James Madison Papers

To James Madison from Fulwar Skipwith, 9 May 1804 (Abstract)

§ From Fulwar Skipwith

9 May 1804, Paris. “By post[s]cript to my last letter of the 30th. of March1 I informed you of the Minister, Mr. Livingston, having appropriated the half of the Salary that he has heretofore allowed me, under your instructions to him, to the emolument of an Agent, who he has thought proper to appoint to perform Certain official duties. I then forwarded a Copy, & now inclose another of his notification to me of that fact.2 The Minister has had no Just Cause for so doing. I have never refused to Perform any one duty, which he has desired me to perform. Long have I performed many which Certainly did not Come within the attributes of my Agency.

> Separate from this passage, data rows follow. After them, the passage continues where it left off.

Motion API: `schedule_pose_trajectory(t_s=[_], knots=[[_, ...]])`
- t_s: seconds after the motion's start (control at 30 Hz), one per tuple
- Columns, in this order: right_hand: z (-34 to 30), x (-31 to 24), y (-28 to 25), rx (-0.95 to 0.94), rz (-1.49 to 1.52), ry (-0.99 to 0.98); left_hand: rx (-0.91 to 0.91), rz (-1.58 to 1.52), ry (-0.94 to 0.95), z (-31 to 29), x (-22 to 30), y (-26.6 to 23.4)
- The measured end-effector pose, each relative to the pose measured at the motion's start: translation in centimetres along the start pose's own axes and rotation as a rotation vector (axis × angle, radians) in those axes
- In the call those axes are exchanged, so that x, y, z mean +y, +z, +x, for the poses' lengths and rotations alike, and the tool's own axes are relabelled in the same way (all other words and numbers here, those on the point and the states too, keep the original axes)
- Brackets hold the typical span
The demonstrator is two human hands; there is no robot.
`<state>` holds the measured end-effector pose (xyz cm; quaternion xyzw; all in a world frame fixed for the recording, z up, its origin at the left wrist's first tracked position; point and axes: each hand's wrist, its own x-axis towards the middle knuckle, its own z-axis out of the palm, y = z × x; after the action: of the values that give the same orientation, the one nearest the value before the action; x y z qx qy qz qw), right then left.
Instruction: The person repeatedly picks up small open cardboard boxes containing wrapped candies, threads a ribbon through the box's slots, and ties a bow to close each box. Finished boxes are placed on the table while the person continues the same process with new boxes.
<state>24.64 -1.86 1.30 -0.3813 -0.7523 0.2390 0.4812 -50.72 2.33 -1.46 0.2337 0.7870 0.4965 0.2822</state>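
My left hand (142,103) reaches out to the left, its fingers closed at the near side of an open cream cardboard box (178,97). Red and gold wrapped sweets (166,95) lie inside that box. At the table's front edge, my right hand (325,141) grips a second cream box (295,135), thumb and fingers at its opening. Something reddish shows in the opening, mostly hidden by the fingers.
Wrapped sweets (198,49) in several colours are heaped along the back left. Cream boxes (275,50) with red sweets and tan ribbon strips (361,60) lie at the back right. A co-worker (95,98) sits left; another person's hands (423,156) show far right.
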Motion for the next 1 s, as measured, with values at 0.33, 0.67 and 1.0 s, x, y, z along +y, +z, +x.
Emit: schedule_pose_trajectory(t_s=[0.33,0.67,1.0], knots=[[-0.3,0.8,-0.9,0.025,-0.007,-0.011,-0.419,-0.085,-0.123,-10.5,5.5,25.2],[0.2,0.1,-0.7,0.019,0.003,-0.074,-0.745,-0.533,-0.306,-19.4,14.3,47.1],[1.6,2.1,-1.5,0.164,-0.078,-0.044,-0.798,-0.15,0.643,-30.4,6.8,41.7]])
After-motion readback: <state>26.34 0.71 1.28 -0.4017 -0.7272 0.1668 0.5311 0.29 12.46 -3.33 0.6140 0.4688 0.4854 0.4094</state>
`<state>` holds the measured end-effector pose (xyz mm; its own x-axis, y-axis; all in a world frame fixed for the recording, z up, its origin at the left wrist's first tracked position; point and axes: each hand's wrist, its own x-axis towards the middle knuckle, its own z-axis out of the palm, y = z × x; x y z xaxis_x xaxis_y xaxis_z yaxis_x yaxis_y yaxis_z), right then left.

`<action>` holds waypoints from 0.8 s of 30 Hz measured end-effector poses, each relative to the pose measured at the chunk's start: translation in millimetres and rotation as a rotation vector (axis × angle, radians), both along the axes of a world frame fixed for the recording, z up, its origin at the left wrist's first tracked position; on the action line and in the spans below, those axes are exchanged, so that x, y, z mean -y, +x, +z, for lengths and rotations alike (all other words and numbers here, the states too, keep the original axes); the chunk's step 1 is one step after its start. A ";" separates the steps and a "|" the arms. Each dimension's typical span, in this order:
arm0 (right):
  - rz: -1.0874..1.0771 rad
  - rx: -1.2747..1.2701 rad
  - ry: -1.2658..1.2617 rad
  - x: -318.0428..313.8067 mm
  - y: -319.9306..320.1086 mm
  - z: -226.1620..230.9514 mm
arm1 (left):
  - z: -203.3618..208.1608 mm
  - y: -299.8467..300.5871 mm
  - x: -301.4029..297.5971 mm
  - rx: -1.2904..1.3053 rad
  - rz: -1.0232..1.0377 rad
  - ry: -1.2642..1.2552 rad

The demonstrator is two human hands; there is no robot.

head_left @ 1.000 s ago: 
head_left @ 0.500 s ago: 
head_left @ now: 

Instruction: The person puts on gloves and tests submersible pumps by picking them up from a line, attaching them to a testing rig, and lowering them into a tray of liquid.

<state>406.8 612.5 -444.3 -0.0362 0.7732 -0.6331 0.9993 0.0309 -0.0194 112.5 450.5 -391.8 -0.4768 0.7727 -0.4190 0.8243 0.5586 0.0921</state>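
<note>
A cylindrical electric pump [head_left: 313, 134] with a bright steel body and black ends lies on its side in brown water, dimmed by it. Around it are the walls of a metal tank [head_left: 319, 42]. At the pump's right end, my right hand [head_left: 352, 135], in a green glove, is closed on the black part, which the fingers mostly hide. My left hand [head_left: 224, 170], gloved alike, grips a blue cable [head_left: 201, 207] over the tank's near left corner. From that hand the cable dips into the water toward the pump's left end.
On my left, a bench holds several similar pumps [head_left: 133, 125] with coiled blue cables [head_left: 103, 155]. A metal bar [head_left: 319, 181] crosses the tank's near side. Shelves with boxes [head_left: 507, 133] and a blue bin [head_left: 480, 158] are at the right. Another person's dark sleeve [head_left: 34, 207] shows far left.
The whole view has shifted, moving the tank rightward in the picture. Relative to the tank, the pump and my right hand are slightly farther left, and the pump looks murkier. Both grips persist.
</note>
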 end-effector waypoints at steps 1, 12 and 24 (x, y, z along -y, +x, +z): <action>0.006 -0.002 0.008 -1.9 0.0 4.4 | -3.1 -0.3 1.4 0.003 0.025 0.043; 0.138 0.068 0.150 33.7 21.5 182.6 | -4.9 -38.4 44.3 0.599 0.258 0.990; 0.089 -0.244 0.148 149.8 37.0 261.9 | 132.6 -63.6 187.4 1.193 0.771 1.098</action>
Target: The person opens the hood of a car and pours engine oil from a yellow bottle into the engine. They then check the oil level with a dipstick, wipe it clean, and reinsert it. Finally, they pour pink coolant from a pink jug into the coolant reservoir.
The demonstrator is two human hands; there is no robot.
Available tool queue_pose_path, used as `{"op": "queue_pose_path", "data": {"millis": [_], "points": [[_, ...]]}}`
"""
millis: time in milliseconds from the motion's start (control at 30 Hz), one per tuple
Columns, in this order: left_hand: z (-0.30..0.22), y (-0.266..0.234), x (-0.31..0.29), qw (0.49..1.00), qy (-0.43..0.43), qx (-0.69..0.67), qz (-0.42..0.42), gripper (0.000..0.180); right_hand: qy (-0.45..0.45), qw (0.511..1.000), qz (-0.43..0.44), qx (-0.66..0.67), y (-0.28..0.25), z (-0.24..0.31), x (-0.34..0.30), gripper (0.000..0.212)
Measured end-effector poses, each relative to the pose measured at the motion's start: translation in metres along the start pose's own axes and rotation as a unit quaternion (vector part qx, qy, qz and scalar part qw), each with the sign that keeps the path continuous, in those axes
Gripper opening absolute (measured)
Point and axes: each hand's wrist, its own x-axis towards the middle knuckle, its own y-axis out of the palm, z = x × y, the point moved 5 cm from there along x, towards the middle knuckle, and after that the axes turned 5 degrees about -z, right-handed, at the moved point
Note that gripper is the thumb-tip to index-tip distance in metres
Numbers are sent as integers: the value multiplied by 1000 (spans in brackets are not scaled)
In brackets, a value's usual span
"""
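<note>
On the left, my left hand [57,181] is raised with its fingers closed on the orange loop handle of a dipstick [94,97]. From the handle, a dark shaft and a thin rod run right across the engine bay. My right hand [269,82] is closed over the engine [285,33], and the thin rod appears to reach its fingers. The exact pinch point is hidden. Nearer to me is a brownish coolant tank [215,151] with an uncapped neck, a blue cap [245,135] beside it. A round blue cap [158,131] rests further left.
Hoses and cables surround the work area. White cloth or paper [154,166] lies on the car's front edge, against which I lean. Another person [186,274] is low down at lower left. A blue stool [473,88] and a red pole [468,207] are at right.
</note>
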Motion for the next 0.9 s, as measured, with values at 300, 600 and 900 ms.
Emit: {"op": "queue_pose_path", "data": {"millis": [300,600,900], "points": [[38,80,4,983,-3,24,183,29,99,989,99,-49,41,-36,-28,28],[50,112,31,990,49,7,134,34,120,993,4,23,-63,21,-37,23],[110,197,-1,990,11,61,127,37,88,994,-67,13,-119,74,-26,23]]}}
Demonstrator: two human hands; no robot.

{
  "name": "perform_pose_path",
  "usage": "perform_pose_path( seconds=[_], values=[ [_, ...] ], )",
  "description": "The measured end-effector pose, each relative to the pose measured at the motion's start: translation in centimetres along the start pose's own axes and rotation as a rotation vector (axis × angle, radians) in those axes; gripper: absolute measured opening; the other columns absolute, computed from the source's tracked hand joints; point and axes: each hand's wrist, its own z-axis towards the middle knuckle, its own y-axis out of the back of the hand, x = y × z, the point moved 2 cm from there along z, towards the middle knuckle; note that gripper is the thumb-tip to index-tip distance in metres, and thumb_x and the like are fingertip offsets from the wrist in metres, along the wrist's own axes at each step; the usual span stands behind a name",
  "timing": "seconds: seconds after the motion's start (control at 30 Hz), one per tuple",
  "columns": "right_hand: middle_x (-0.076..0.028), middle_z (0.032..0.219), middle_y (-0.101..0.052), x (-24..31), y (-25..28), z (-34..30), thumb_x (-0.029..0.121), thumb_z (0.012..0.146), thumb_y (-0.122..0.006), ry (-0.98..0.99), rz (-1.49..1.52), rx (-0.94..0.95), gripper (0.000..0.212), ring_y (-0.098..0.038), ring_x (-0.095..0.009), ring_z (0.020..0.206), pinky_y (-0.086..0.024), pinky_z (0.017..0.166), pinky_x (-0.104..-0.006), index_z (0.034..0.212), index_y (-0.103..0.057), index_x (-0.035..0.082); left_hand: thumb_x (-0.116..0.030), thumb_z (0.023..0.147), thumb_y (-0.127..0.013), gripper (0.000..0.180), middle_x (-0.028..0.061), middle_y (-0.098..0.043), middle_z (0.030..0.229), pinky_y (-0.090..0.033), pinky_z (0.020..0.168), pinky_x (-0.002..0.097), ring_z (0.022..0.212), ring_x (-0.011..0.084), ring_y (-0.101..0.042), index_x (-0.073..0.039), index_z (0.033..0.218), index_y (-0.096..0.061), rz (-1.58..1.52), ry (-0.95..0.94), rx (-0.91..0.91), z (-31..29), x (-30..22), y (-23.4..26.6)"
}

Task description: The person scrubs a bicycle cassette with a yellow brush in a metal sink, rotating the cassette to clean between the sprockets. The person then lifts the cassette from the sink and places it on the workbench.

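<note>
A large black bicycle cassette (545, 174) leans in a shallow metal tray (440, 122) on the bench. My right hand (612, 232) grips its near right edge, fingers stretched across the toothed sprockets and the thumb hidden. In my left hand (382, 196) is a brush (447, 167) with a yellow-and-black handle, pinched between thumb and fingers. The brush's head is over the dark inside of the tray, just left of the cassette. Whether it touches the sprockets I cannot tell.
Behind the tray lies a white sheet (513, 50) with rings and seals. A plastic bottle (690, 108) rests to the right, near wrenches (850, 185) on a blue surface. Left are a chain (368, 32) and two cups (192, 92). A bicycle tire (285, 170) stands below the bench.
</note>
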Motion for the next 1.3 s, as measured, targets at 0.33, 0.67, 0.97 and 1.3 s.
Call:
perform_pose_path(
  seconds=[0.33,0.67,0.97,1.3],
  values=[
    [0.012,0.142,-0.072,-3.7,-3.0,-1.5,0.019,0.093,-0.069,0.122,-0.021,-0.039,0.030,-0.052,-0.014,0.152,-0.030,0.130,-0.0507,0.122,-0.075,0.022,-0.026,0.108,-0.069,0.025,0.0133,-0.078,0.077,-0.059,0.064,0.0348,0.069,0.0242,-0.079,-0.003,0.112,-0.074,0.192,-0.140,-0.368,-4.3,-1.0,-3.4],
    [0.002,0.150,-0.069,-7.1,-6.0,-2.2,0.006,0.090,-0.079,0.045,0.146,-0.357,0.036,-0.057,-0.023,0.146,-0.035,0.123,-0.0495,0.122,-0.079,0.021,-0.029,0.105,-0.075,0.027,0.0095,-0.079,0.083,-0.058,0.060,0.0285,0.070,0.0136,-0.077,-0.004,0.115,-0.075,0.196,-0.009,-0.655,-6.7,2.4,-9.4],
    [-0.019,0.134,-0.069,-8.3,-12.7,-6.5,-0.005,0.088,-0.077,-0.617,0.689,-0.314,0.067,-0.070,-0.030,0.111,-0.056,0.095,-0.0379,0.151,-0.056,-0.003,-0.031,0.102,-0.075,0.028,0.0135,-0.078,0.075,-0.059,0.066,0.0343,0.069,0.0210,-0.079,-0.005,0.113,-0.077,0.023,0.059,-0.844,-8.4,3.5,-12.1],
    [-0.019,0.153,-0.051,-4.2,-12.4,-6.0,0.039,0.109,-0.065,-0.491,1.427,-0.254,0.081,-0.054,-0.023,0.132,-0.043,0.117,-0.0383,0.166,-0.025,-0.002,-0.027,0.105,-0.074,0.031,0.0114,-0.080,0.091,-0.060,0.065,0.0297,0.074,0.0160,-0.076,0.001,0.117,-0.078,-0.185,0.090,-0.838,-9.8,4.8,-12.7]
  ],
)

Nor was it untill the Minister had imposed on me the Correspondence of not only all my Colleagues in France, Spain, Holland & Italy, but a variety of Individual Correspondence elsewhere, that I suggested to him in my letter of the 20th. of Feby. the propriety of establishing some order in those concerns: my idea was, & is, that neither him or myself ought to take Cognizance of the various & Continual representations of Individuals at the different ports of Europe, but through our Consuls respectively at those ports. We should be more exempt thereby from the mischeivous effects of misrepresentation, since the Individual & his Papers being under the eye of his Consul, a more thorough & correct view would be taken of all the Circumstances & merit of his case, than we could possibly form in Paris. Besides this inconvenience arising from a general & desultory correspondence with both Individuals & Consuls this branch of business became peculiarly oppressive upon me. There is no emolument, but real expence attatched to it. My Postage bill is not defrayed by Government, as our Ministers is, & has amounted for the two Years past to little short of half my Salary. The Salary of my chancellor & hire of my Office about absorbs the other half. I am not in Commerce, have very little fortune, & in Justice to myself & family was glad to be relieved from the heavy expence of Postage—but in respect to the duties here before mentioned I am still disposed to perform them, & am as competent to discharge them perhaps as the young man, who our Minister Employs.

“I have Just furnished our board of Commissioners with a Statement of Claims not Contained in the Conjectural Note, & now deposited in the Bureaux of the french Council of Liquidation, amounting to Something Short of ten Million of Livres principal. Doubtless Considerable deductions will be made from this Amount in the final Liquidation of each claim, but not in so great a Proportion as has been done & is likely to be made with those on the Conjectural Note. The claims since furnished being better supported by vouchers, & being chiefly for Supplies rendered in the West Indias.

“My Colleague Mr. Cathalan has been Kind enough to obtain for me from Mr. Haley his formal declaration on Oath respecting the disgraceful affair of which I have said so much to you in my late letters—a Copy thereof I have here the honor of transmitting.”3

RC and enclosures (DNA: RG 59, CD, Paris, vol. 1). RC 3 pp.; docketed by Brent as received 10 Aug. For enclosures, see nn. 2–3.

1PJM-SS description begins Robert J. Brugger et al., eds., The Papers of James Madison: Secretary of State Series (7 vols. to date; Charlottesville, Va., 1986–). description ends , 6:633–34. While the 2 Apr. postscript to Skipwith’s 30 Mar. 1804 letter makes no mention of his salary, see Skipwith to JM, 7 Apr. 1804.

2Skipwith enclosed a copy of Livingston’s letter of 4 Apr. 1804 (1 p.; docketed by Brent) (see Skipwith to JM, 7 Apr. 1804, n. 1).

3Skipwith enclosed a copy of an affidavit of Nathan Haley, 19 Apr. 1804 (2 pp.; docketed by Brent), describing his contacts with Skipwith, which were limited to two occasions—a discussion about the brig Mary and the notarization of a document for which Haley paid two dollars. For Haley and the accusations against Skipwith, see Skipwith to JM, 3, 5, and 30 Mar. 1804, PJM-SS description begins Robert J. Brugger et al., eds., The Papers of James Madison: Secretary of State Series (7 vols. to date; Charlottesville, Va., 1986–). description ends , 6:539–43 and n. 1, 550, 633–34.